- [Your assignment]: Within the lines below, the span from the line with "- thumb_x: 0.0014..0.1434" to the line with "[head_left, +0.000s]", both ends included, is to be reproduced exactly, with pictures omitted.
- Opening Delimiter -
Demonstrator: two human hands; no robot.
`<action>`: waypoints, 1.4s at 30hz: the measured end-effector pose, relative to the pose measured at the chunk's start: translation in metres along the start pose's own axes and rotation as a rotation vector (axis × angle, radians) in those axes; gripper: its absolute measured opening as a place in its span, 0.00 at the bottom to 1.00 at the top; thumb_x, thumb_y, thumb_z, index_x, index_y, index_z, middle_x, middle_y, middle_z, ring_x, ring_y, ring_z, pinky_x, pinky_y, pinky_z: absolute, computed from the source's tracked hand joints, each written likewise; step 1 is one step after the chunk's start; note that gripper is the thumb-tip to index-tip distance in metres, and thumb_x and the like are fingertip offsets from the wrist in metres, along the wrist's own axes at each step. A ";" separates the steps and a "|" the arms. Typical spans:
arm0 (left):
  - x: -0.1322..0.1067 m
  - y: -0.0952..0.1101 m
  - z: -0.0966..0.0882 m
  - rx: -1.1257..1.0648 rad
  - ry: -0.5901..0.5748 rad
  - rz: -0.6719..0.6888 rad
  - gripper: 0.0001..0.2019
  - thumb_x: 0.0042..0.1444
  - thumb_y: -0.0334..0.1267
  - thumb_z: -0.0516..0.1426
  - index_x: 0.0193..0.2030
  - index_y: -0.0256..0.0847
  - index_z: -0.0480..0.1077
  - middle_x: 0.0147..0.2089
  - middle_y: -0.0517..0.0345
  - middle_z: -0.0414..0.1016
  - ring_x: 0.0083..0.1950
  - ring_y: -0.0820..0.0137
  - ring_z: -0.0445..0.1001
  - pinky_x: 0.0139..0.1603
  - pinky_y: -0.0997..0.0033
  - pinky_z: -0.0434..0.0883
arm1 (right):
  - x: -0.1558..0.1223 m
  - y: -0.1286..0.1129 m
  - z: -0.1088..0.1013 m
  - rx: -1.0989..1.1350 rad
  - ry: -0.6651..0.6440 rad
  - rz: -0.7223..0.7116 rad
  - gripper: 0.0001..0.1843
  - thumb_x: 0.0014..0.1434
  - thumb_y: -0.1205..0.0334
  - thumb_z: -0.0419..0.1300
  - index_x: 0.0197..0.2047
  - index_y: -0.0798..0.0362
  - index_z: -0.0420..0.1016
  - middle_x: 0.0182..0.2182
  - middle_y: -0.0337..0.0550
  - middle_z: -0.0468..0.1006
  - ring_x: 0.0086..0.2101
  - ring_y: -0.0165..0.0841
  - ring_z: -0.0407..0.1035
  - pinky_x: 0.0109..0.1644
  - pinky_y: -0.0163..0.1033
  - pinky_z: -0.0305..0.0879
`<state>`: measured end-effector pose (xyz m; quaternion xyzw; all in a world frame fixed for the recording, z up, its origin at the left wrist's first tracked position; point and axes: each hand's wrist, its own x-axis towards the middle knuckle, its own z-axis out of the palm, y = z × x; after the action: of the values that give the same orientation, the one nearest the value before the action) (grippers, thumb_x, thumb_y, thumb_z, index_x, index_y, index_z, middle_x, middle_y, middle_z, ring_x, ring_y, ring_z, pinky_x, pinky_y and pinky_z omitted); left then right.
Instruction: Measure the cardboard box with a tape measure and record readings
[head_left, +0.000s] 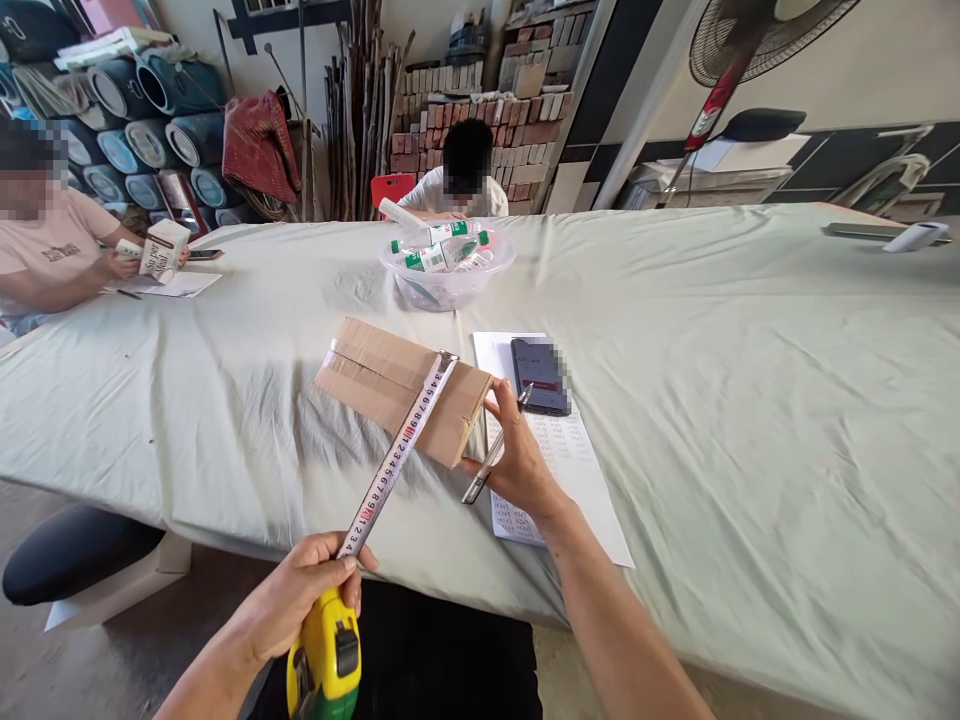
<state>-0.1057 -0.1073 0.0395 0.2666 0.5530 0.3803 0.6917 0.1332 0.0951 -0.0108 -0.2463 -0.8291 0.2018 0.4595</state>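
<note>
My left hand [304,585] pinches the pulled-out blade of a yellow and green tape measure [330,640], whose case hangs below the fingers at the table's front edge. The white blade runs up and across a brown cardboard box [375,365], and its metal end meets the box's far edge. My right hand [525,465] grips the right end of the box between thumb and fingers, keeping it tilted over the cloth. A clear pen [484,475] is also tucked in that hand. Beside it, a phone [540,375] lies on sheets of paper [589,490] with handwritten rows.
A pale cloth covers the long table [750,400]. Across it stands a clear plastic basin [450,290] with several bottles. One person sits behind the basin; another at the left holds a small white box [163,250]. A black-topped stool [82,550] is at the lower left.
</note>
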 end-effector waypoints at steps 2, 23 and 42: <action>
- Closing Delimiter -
- [Solution to the problem]:
  - thumb_x: 0.0014..0.1434
  - thumb_y: -0.1205..0.0334
  - thumb_z: -0.0419..0.1300
  - index_x: 0.0197..0.2047
  - index_y: -0.0798..0.0362
  - index_z: -0.0420..0.1016
  - middle_x: 0.0182..0.2182
  - middle_y: -0.0337..0.0550
  - middle_z: -0.0468..0.1006
  - ring_x: 0.0086..0.2101
  - ring_y: -0.0165..0.0841
  - ring_z: -0.0407..0.1035
  - pinky_x: 0.0109..0.1644
  - pinky_y: -0.0163..0.1033
  - pinky_z: -0.0305..0.0879
`<state>`: measured end-effector pose (xyz m; quaternion xyzw; all in a world frame fixed for the recording, z up, its origin at the left wrist's first tracked position; point and axes: each hand's wrist, its own x-axis towards the middle knuckle, its own z-axis out of the palm, y = z × x; after the action: of the values that give the same orientation, the one nearest the value before the action) (grippers, thumb_x, thumb_y, thumb_z, index_x, index_y, index_z, middle_x, middle_y, middle_z, ring_x, ring_y, ring_z, pinky_x, pinky_y and pinky_z omitted); left then right.
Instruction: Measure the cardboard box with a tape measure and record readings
[head_left, +0.000s] 

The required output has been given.